- **Instructions to follow**: The following data has a line with "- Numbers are" and a line with "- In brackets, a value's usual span". Write out exactly those lines and all the lines between them.

***

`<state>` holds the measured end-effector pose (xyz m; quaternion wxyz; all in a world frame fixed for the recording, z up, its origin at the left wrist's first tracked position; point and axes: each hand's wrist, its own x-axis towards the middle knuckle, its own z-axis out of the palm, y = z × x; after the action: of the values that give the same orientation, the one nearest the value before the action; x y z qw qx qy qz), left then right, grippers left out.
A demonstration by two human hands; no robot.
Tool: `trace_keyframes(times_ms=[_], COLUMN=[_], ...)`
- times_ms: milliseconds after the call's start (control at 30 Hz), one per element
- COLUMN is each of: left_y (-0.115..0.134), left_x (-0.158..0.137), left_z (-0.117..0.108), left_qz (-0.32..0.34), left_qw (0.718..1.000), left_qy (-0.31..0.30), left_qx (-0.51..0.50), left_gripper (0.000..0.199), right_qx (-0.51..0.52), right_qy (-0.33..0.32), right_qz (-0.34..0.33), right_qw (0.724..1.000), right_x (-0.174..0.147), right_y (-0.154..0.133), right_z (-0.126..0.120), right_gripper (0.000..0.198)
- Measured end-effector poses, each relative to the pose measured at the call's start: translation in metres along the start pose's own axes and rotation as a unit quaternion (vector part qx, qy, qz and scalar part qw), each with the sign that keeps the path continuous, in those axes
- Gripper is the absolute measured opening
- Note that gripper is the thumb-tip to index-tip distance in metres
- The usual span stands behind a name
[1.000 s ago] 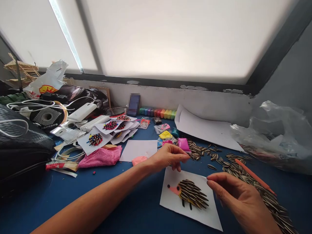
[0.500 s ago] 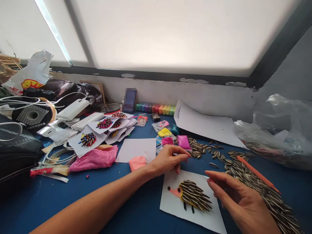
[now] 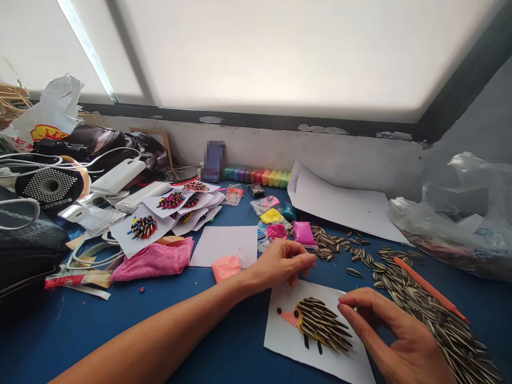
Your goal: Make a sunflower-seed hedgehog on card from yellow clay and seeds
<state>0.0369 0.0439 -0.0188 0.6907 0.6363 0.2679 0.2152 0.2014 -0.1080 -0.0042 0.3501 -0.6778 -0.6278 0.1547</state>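
Observation:
A hedgehog picture lies on a white sheet (image 3: 280,336) in front of me. The hedgehog (image 3: 324,325) has a pink clay face, dark nose and eye, a yellow body edge, dark legs and sunflower seeds as spines. Over the sheet's top left edge is my left hand (image 3: 286,261), thumb and forefinger brought together. My right hand (image 3: 392,330) hovers at the sheet's right edge, its thumb and forefinger pinched. Whatever either pinch may hold is too small or hidden to make out. Loose sunflower seeds (image 3: 424,304) spread to the right.
An orange stick-like tool (image 3: 432,288) rests on the seeds. Colored clay packets (image 3: 304,234) lie beyond my left hand. Finished hedgehog cards (image 3: 140,232), a pink cloth (image 3: 154,260), a blank sheet (image 3: 224,242) and a bag of orange-pink clay (image 3: 226,266) are leftward. A plastic bag (image 3: 452,224) stands right.
The right thumb and forefinger have closed into a pinch. My left thumb and forefinger have come together, with that hand staying near the same place. The view has shifted slightly.

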Motion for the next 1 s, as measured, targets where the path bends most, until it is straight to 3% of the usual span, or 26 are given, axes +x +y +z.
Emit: trace_keyframes(times_ms=[167,367,500,700,1000], left_y=[0.004,0.008,0.009,0.01,0.01], left_x=[0.001,-0.002,-0.005,-0.003,-0.002], left_z=[-0.001,-0.002,-0.002,-0.006,-0.008], left_qz=[-0.004,-0.001,0.007,0.016,0.03], left_qw=[1.0,0.998,0.989,0.967,0.95], left_qy=[0.009,-0.005,-0.047,-0.094,-0.12], left_qx=[0.003,0.066,0.142,0.237,0.288], left_gripper=[0.013,0.02,0.015,0.013,0.015], right_qx=[-0.02,-0.02,-0.019,-0.025,-0.077], right_qy=[0.005,0.008,-0.028,-0.141,-0.16], right_qz=[0.015,0.037,0.041,0.029,0.009], right_qw=[1.0,0.999,0.999,0.989,0.984], right_x=[0.002,0.007,0.011,0.023,0.038], right_y=[0.002,0.006,0.01,0.018,0.011], right_z=[-0.001,-0.004,-0.005,-0.005,-0.002], right_gripper=[0.021,0.025,0.03,0.025,0.029])
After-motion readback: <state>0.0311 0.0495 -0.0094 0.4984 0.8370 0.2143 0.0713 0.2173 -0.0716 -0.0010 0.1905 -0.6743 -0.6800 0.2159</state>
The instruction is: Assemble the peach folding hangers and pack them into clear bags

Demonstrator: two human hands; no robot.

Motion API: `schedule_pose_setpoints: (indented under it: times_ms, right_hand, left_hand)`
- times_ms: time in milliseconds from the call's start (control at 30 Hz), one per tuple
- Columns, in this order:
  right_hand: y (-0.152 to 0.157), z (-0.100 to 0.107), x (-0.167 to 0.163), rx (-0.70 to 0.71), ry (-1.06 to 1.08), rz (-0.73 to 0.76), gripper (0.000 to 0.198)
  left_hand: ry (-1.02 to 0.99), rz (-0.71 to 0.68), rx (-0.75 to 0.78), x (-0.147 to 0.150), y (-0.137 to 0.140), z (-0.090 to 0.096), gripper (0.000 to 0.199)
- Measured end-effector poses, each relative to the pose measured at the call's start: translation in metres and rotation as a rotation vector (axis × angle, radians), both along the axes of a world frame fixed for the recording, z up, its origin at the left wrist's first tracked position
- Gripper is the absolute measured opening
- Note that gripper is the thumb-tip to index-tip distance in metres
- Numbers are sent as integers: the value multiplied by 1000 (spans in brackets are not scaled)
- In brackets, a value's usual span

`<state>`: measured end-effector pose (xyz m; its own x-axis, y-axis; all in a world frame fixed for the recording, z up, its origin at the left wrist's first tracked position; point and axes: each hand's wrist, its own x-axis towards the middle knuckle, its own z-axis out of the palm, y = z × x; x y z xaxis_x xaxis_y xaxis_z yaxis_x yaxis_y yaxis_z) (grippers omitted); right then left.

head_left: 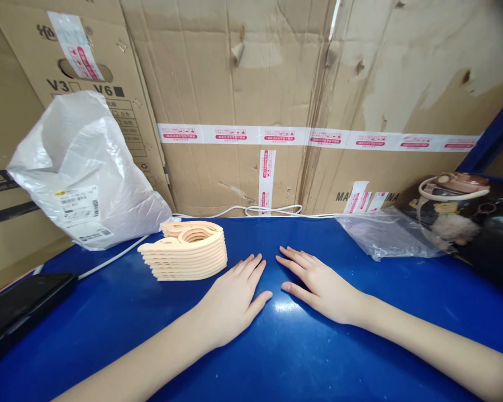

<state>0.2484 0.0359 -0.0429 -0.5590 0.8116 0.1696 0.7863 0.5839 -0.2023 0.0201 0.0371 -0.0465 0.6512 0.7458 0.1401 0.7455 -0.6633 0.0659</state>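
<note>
Peach plastic stack [188,259] sits on the blue desk [293,357] with the left hand [231,301] just to its right and the right hand [323,283] farther right, both palm down, apart, fingers extended, desk surface running between them and back to the cardboard [218,178] behind the stack.

Bright light puts white glare on the blue tabletop [285,357]; the upper-right corner is dark.
</note>
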Motion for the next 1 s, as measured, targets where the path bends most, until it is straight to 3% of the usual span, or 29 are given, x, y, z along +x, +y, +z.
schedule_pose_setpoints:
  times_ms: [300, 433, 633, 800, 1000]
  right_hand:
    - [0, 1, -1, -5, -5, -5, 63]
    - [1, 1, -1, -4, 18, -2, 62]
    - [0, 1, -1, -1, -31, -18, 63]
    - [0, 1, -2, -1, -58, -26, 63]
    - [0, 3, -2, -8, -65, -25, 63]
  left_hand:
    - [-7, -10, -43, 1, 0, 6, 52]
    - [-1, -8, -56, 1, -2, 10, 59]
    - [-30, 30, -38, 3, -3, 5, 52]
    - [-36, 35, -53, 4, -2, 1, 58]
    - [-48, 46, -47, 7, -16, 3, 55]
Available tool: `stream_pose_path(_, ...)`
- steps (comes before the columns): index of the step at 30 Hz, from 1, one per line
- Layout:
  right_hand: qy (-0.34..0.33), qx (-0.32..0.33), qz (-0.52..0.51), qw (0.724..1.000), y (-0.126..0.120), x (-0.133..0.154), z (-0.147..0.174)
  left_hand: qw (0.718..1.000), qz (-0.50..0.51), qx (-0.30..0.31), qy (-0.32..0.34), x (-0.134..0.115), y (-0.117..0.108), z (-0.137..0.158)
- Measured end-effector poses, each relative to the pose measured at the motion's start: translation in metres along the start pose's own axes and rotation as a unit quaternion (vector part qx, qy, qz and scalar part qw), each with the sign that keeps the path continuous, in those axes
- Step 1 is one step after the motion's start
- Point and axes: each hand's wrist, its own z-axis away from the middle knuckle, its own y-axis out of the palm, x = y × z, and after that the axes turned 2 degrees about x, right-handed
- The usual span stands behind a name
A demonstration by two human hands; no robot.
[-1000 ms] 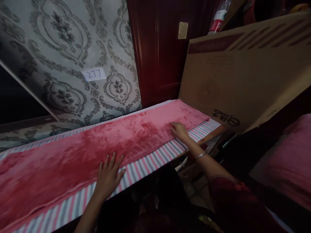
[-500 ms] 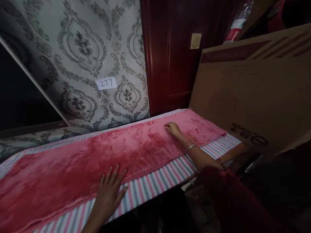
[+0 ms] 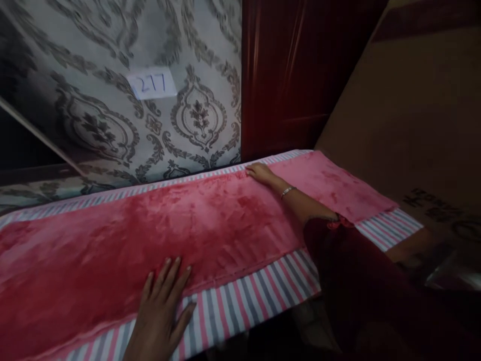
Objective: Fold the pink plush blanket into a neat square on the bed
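Observation:
A long pink-red plush cloth [image 3: 210,215] lies lengthwise over a striped cloth [image 3: 240,296] in white, pink and grey. My left hand [image 3: 161,301] rests flat on the near edge of the plush, fingers spread and thumb over the stripes. At the far edge, my right hand [image 3: 261,173] has its fingers bent and closed on the border of the plush, where the fabric puckers slightly. The fingertips are partly hidden. Darker brushed patches mark the plush surface.
Behind the table stands a patterned wallpapered wall [image 3: 203,115] bearing a paper label [image 3: 152,82] reading 277. A dark red wooden panel [image 3: 285,75] adjoins it. A large cardboard box [image 3: 413,115] stands at the right end. A dark screen-like panel [image 3: 26,135] is at left.
My right hand has moved from the middle of the plush to its far edge. My left hand stays nearly in place. The view has come closer and tilted down.

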Motion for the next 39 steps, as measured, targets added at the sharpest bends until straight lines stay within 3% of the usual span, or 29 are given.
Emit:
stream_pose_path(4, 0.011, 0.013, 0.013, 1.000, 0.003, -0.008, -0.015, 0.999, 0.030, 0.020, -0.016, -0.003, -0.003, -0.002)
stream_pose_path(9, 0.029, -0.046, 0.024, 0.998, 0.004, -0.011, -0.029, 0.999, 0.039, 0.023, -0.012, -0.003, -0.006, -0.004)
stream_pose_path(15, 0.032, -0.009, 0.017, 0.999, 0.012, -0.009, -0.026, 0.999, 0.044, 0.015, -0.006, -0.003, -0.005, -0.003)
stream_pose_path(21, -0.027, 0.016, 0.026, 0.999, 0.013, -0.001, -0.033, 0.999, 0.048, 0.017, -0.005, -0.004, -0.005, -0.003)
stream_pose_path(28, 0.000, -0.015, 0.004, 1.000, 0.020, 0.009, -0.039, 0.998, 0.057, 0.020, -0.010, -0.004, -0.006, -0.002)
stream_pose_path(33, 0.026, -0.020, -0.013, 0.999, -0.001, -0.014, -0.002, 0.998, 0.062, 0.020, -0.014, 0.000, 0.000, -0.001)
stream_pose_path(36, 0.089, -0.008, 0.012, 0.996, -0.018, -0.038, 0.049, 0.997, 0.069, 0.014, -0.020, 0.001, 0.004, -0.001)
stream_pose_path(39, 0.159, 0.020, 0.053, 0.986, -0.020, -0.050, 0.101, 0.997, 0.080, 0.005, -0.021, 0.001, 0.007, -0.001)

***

- **Your solution**:
- Numbers are sent as integers: the value multiplied by 1000 (spans in brackets are not scaled)
- In brackets, a value's usual span

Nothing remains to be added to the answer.